Stosunek piku doksorubicyny wynoszący 442 centymetry odwrotnie do piku grafenu G wzrastał wraz z wyższym stężeniem leków i dłuższym czasem inkubacji. Ustanowiliśmy biochemiczne odciski palców pojedynczych pęcherzyków, aby wyróżnić źródła chorób, co ma potencjał do wczesnej diagnozy. Trzy kluczowe zalety naszej techniki.
Po pierwsze, jest bardzo wrażliwy. Po drugie, jest nieinwazyjny. po trzecie, nie wymaga to lizowania ani fizycznego rozkładu cząstek.
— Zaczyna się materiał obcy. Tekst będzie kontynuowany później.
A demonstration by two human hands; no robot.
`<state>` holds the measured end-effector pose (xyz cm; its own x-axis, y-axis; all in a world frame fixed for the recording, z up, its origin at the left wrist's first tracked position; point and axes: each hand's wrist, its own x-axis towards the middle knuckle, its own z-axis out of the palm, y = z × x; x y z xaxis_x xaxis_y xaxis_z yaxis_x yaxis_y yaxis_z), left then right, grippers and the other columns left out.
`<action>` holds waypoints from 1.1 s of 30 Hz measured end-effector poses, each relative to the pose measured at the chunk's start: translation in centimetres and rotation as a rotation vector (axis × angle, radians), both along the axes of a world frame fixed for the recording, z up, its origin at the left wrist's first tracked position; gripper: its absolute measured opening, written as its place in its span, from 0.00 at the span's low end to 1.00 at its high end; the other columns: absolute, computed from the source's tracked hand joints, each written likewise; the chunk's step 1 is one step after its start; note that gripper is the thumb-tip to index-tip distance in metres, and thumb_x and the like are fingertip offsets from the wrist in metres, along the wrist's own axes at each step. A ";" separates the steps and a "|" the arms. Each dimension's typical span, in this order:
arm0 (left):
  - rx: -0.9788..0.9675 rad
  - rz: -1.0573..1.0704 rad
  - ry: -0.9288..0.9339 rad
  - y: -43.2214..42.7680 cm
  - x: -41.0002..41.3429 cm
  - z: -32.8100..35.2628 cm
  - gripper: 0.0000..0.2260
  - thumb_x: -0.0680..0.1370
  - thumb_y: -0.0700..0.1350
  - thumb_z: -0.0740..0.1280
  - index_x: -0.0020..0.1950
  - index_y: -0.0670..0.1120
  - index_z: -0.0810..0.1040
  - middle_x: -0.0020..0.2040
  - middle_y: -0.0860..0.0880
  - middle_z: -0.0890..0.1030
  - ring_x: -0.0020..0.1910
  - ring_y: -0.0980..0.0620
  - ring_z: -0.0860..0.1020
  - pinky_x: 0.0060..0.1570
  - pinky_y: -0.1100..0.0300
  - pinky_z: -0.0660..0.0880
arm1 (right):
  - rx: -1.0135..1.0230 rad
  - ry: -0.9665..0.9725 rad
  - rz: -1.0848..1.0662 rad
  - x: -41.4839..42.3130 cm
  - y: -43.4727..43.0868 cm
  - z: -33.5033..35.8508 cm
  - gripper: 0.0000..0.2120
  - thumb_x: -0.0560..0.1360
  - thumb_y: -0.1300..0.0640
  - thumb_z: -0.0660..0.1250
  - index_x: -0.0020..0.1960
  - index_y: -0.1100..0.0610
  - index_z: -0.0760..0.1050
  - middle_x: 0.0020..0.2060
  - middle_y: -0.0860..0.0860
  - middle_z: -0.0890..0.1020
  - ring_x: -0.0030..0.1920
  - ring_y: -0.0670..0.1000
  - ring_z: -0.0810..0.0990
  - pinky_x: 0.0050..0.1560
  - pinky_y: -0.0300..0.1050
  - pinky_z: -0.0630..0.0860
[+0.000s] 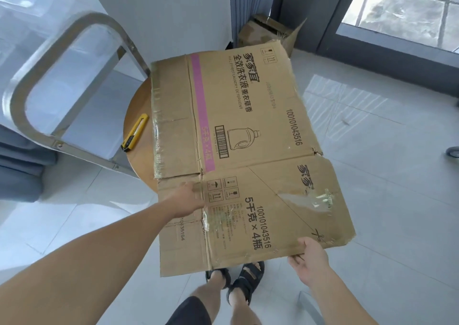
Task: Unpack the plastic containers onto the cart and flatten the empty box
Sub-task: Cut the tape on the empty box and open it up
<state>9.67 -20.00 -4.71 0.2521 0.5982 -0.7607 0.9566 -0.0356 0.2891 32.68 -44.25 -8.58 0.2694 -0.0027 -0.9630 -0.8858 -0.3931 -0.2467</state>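
Note:
The brown cardboard box (pixel 248 131), printed with a detergent bottle and a pink stripe, lies flattened across a round wooden stool (pixel 137 116). My left hand (pixel 187 199) grips the near left part of the cardboard, fingers tucked under a flap. My right hand (pixel 309 260) holds the near right edge, thumb on top and fingers below. The cart's metal handle (pixel 29 81) stands at the left; its deck and the plastic containers are out of view.
A yellow utility knife (pixel 135 132) lies on the stool's left side beside the cardboard. Another open cardboard box (pixel 268 30) sits on the floor by the curtain and glass door. My sandalled feet (pixel 238 280) stand on pale floor tiles below the cardboard.

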 end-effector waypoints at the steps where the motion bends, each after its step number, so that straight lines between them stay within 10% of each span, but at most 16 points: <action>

W przyszłości skorelujemy profil spektralny z profilem proteomicznym, co z kolei pomoże korelować zawartość egzomu z konkretnymi funkcjami, takimi jak komunikacja komórkowa i transport.
View the full transcript and gain access to thousands of scientific videos
This protocol presents a label-free analytical platform that integrates surface-enhanced Raman spectroscopy (SERS) with machine learning to detect and molecularly profile individual small extracellular vesicles (sEVs). The method enables high-specificity detection and classification of disease states, such as distinguishing gastric cancer from healthy controls, and quantifies drug loading in single vesicles, supporting both diagnostic and therapeutic applications.